__REQUIREMENT__:
Copy the data below exactly, but not the pictures it contains.

__DATA EXTRACT__:
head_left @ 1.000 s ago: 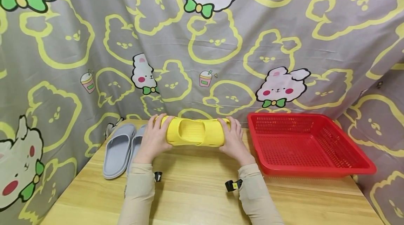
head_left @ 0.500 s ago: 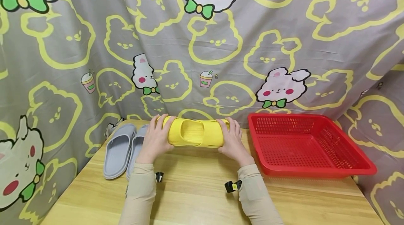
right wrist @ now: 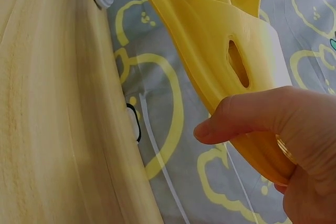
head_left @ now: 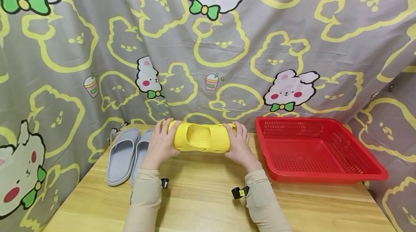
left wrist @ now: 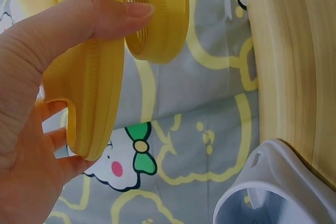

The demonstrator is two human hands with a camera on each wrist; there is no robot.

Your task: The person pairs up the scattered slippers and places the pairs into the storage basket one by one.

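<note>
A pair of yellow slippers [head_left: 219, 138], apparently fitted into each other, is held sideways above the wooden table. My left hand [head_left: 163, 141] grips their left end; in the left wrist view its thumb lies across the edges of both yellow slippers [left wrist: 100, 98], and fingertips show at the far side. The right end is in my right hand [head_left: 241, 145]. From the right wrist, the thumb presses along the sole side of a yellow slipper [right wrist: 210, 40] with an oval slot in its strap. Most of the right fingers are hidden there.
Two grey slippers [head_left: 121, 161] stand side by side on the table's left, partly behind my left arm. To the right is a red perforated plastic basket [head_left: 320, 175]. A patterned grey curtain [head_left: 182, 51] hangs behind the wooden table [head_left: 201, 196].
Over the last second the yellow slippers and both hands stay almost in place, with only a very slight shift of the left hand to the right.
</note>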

__RESPONSE BOX__:
head_left @ 1.000 s ago: 
head_left @ 0.500 s ago: 
right wrist @ now: 
head_left @ now: 
left wrist @ now: 

The demonstrator is two human hands with a camera on each wrist; there is no robot.

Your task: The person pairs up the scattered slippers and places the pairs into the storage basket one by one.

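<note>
A pair of yellow slippers [head_left: 219, 138], apparently fitted into each other, is held sideways above the wooden table. My left hand [head_left: 163, 141] grips their left end; in the left wrist view its thumb lies across the edges of both yellow slippers [left wrist: 100, 98], and fingertips show at the far side. The right end is in my right hand [head_left: 241, 145]. From the right wrist, the thumb presses along the sole side of a yellow slipper [right wrist: 210, 40] with an oval slot in its strap. Most of the right fingers are hidden there.
Two grey slippers [head_left: 121, 161] stand side by side on the table's left, partly behind my left arm. To the right is a red perforated plastic basket [head_left: 320, 175]. A patterned grey curtain [head_left: 182, 51] hangs behind the wooden table [head_left: 201, 196].
Over the last second the yellow slippers and both hands stay almost in place, with only a very slight shift of the left hand to the right.
</note>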

The output has nothing more to it.